**What the task requires**
Restate word for word the lines of the records below, starting at the line that contains "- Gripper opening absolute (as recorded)" and ending at the line that contains "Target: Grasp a", with both of those lines included and nothing else.

Data extracted from a collection
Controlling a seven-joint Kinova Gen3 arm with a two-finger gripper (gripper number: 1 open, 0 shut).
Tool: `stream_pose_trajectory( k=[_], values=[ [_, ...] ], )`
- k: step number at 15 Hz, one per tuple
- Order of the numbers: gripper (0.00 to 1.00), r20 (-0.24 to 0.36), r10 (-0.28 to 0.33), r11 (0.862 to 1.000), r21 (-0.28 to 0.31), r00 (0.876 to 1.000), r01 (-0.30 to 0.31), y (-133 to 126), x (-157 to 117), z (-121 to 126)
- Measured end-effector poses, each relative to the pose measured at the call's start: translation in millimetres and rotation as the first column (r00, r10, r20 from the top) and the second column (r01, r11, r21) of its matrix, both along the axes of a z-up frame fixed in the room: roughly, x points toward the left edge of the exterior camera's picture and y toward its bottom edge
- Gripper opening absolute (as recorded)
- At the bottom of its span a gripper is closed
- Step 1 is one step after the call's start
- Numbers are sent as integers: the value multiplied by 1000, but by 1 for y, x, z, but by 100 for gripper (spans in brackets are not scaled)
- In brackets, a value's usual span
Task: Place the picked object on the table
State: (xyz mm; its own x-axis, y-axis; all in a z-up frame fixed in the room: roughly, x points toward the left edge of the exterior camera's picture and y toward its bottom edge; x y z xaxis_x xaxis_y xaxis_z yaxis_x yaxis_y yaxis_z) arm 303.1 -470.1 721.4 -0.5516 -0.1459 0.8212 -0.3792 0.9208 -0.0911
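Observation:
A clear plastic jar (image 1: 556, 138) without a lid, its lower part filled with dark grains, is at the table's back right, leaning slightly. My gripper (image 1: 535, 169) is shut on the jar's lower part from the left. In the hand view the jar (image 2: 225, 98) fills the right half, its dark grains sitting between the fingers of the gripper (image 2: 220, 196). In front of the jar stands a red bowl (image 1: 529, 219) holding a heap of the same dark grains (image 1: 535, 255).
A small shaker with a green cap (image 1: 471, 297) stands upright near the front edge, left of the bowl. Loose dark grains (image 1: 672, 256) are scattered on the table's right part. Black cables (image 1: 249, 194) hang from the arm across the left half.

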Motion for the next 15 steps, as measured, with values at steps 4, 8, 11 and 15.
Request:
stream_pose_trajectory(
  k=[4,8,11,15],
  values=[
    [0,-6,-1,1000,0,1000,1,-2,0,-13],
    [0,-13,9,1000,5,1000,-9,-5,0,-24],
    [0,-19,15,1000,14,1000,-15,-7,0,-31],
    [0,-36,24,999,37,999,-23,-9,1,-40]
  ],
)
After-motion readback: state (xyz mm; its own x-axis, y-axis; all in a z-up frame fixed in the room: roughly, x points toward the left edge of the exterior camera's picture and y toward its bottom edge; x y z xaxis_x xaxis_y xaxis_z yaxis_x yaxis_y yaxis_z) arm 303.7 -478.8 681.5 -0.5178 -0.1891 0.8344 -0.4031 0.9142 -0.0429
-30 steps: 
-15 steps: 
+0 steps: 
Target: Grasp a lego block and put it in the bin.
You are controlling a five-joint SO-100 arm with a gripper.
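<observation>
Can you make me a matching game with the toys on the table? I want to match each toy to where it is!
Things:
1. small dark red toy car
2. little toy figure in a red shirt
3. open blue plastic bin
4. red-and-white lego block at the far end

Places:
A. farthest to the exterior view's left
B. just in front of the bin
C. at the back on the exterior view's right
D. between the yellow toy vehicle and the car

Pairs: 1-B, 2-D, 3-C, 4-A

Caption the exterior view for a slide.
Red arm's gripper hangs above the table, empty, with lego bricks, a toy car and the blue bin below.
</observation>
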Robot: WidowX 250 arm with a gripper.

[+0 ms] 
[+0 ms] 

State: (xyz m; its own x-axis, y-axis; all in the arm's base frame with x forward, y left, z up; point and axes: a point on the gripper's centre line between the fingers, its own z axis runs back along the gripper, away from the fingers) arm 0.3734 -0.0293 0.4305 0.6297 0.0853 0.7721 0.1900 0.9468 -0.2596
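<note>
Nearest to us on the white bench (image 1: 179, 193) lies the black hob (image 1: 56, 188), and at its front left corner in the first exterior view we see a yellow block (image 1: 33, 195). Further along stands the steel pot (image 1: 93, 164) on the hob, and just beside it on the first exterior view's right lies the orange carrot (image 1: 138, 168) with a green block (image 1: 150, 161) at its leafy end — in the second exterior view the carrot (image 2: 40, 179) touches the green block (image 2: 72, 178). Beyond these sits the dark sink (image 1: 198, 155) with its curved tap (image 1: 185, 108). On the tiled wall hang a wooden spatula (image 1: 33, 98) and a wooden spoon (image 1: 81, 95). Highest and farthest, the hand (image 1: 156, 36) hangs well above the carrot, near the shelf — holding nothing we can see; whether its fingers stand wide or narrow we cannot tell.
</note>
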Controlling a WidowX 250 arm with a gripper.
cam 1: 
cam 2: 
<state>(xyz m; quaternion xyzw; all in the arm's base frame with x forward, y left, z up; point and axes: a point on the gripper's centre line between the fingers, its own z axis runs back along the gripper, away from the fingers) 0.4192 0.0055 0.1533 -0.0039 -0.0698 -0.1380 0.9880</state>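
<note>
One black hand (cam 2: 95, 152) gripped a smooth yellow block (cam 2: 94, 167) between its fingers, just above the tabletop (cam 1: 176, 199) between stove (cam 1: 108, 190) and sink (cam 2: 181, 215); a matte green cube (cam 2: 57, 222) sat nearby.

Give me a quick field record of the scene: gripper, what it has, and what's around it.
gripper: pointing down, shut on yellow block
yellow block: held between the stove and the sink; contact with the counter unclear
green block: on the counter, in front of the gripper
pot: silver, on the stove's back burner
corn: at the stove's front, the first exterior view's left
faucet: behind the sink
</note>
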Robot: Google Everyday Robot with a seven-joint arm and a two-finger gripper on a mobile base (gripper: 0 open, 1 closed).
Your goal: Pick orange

**Reply to the task**
- Gripper opening absolute (as recorded)
- At the bottom of its span a gripper is closed
- Step 1 is one step after the call's start
- Numbers are sent as integers: the value multiplied by 1000, but by 1 for y, x, z, but by 100 for gripper (spans in brackets are not scaled)
- In brackets, a value's usual span
Task: Place the picked object on the table
State: (xyz mm; its own x-axis, y-axis; all in a z-up frame fixed in the room: roughly, x points toward the left edge of the exterior camera's picture and y toward its bottom edge; x y z xaxis_x xaxis_y xaxis_z yaxis_x yaxis_y yaxis_z) arm 303.1 -470.1 721.4 -0.5516 -0.1459 0.8212 -0.3792 0.9208 -0.0911
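Observation:
A clear plastic jar (image 1: 556, 138) without a lid, its lower part filled with dark grains, is at the table's back right, leaning slightly. My gripper (image 1: 535, 169) is shut on the jar's lower part from the left. In the hand view the jar (image 2: 225, 98) fills the right half, its dark grains sitting between the fingers of the gripper (image 2: 220, 196). In front of the jar stands a red bowl (image 1: 529, 219) holding a heap of the same dark grains (image 1: 535, 255).
A small shaker with a green cap (image 1: 471, 297) stands upright near the front edge, left of the bowl. Loose dark grains (image 1: 672, 256) are scattered on the table's right part. Black cables (image 1: 249, 194) hang from the arm across the left half.
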
Motion for the next 15 steps, as measured, with values at steps 4, 8, 11 and 15.
Request:
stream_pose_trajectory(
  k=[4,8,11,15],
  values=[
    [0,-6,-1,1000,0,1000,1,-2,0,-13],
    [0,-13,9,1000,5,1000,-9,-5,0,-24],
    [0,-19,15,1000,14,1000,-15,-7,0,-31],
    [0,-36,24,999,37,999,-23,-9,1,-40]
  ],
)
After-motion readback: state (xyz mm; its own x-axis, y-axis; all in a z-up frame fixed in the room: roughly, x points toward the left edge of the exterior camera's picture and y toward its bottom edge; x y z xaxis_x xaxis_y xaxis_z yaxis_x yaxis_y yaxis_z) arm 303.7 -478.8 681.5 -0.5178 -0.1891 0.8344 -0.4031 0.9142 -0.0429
-30 steps: 
-15 steps: 
+0 steps: 
Target: Grasp a lego block and put it in the bin.

No further output is required here.